Washington State Nonprofit Hospitals Subject to New Reporting Requirements in 2013
November 13, 2012
In June of this year, a bill was signed into law requiring not-for-profit hospitals operating in the State of Washington to report selected employee compensation information to the Washington State Department of Health (“Department”). Effective in the year 2013 (for calendar year 2012 compensation), House Bill 2229 mandates that not-for-profit hospitals licensed under Chapter 70.41 RCW will submit to the Department this employee compensation on an annual basis. The law will affect approximately 87 not-for-profit hospitals and public hospital district hospitals, of the 97 total hospitals currently licensed in Washington.
A hospital will meet the reporting requirement if information is submitted in either of two ways. The first option is to provide Schedule J, relating to compensation, from its federal Form 990, within 135 days following the hospital’s fiscal year-end. The second option is to submit the names and compensation information for the five highest compensated hospital employees who do not have any direct patient responsibilities on Form 422-092, within 135 days following the end of the hospital’s calendar year. If a hospital licensed under 70.41 RCW is part of a healthcare system, the requirements are met by submitting IRS Form 990 Schedule J for the health system; however, the law requires each hospital in a healthcare system to report compensation information on a separate form. In each case, if the schedule provided does not already include compensation of the hospital’s lead administrator, the hospital will need to supply that information to the Department and clearly indicate that the individual is the lead administrator. “Compensation” is defined as base compensation, bonus and incentive compensation, other payments that qualify as reportable compensation, retirement and deferred compensation, and nontaxable benefits. Regardless of an organization’s fiscal year-end, all compensation should be reported on a calendar- year basis.

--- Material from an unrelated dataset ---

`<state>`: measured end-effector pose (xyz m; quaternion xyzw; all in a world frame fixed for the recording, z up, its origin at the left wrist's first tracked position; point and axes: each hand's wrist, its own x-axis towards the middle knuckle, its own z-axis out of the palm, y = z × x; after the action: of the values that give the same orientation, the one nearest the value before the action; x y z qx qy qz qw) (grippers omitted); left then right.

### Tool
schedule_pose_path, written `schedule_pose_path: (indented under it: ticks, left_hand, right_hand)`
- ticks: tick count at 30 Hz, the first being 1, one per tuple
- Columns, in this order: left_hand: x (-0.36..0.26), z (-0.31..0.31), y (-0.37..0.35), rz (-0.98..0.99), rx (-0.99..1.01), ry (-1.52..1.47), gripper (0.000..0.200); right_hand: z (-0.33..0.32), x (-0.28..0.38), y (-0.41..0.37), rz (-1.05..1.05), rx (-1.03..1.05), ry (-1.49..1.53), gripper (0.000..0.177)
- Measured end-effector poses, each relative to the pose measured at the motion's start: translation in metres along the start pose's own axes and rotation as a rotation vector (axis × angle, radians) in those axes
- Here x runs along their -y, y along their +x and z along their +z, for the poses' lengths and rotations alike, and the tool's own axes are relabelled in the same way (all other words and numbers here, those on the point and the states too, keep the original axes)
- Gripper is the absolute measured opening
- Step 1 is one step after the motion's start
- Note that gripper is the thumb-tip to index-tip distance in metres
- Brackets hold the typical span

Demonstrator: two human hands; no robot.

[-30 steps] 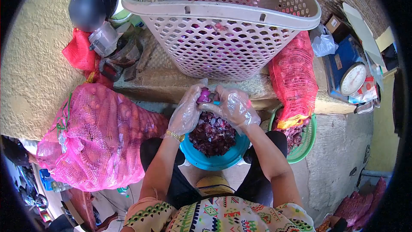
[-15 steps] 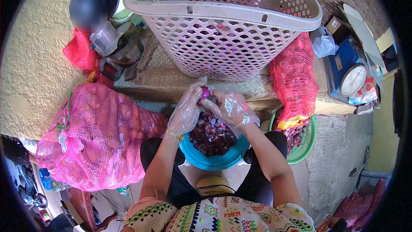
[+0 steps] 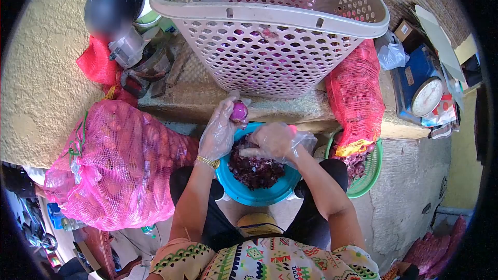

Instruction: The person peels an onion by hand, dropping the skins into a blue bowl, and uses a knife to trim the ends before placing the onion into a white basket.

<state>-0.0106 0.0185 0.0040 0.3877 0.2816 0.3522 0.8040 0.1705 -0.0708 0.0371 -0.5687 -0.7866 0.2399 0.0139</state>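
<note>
Two gloved hands are working over the one blue bowl (image 3: 234,187) of purple peelings (image 3: 254,168). The left hand (image 3: 220,132) is pinching a single peeled onion (image 3: 238,110) just above the bowl's far rim, and the right hand (image 3: 275,140) is clenching one pale handle (image 3: 249,152). One white basket (image 3: 270,15) is standing behind, with the pink sack (image 3: 114,161) and the red sack (image 3: 355,93) flanking.

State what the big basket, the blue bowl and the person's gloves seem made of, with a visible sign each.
Basket: likely moulded plastic, matt and pale, with regular holes. Blue bowl: probably plastic, smooth, evenly coloured. Gloves on the left hand and right hand: thin clear plastic film, crinkled, loose, skin showing through.
</note>
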Motion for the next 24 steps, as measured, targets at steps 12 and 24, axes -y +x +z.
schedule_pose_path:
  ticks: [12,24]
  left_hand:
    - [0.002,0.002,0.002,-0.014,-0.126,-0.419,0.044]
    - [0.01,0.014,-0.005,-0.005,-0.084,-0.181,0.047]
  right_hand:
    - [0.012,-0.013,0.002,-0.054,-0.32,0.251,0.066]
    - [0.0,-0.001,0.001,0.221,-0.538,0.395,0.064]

DOH Form 422-092 is available in Excel format on the Department website. The form closely mirrors the compensation section of Federal Form 990, in both appearance and content.
It appears that the 135-day due date for annual submissions will be strictly construed, since there are currently no provisions for extension of time to provide compensation information to the Department. Conversely, a not-for-profit organization has the opportunity to request up to a six-month extension of time (two separate 3-month extensions) to file Form 990, past the initial due date of 135 days after the organization’s year-end (a total of ten and a half months following the end of the tax year). Compensation information can be delivered to the Department in one of three ways: by mail, by fax, or by e-mail. The intent of the new law is to provide additional transparency in the area of hospital executive compensation, beyond the requirements of federal Form 990. The information will be published by the Department on its website.
As such, hospitals need to be aware of the implications of the reporting for two reasons. First, they will need to gather and provide compensation information earlier than they may have done under extension of time to file Form 990. Second, they must be cognizant that the compensation of the lead administrator is now required to be reported, where, in some cases, disclosure on Form 990 may not otherwise have been required.